The other shoe has dropped. Friday night, the ACC had 12 members; by Sunday morning it had 14, completing the partial 2005 pillaging of the Big East by accepting Pitt and Syracuse as new members. Unlike last summer, it appears unlikely that conference realignment will only involve a few schools. 13 is an extremely unwieldy number for organizing a conference football schedule, so the SEC will likely add another new member soon.
This mess raises a number of interesting economic questions. For example, what is the optimum size of an NCAA Division I-A conference? For many years, the answer appeared to be ten. Changes in NCAA regulations and the potential to hold a conference championship football game apparently raised the number to twelve a few years ago, but it now appears to be somewhere north of there. ACC commissioner John Swafford and SEC commissioner Michael Slive clearly believe that the answer is “at least 14.” Note that the answer from a profit maximizing perspective may differ significantly from the answer from a welfare maximization perspective.
Perhaps the most interesting economic implication of NCAA conference realignment, and one that has not received much attention in the popular press, is whether or not these changes are going to draw increased scrutiny of intercollegiate athletics from congress and federal anti-trust regulators. Buried in an article in the New York Times are some interesting quotes from an unnamed “Congressional member from a state with a university potentially negatively impacted” by realignment (West Virginia? Connecticut?).
“I think the situation is rising to a level where getting Congress engaged may be unavoidable,” the representative said.
“I think Congress has a variety of ways in which they could engage,” the representative said. “What we’re seeing is an effort by certain institutions to push other major institutions out of revenue deals and thereby impacting universities. And it’s done in a way that’s breaching contracts.”
“Congress has the nexus to engage,” he said. ”These are tax exempt organizations now making billions of s off of unpaid athletes. When it’s a regional league it seems to make sense. When you’re taking schools practically from coast to coast and putting them in big profit revenue leagues, we may be at a point where the N.C.A.A. has lost its ability to create a fair system for all to play in.”
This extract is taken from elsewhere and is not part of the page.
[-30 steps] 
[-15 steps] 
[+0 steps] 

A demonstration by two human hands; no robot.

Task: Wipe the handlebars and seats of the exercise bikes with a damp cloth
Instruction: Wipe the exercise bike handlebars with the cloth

It is also possible that the FTC or DOJ could get involved. At the same time the ACC pillaged the Big East, the conference also made noises about raising the buyout fee required for existing members to leave, currently between $11 and $13 million. This move appears to be an attempt to deter the SEC from raiding the ACC for its 14th team. These buyout restrictions could be interpreted as restraint of trade. And of course conference expansion represents increased concentration in the market for college sports television rights broadcast fees. That market clearly involves interstate commerce, and the 1984 Board of Regents Supreme Court decision makes it clear that college sports, unlike Major League Baseball, do not enjoy any sort of special treatment under anti-trust law.